» STORED DATA:

== Segment start ==

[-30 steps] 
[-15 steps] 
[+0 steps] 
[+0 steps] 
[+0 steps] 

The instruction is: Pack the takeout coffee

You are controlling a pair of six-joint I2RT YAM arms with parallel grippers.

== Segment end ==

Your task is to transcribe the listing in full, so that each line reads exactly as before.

» REPLY TO THE TASK:
[-30 steps] 
[-15 steps] 
[+0 steps] 
[+0 steps] 
[+0 steps] 

The instruction is: Pack the takeout coffee

You are controlling a pair of six-joint I2RT YAM arms with parallel grippers.

The answer given above is complete as it stands.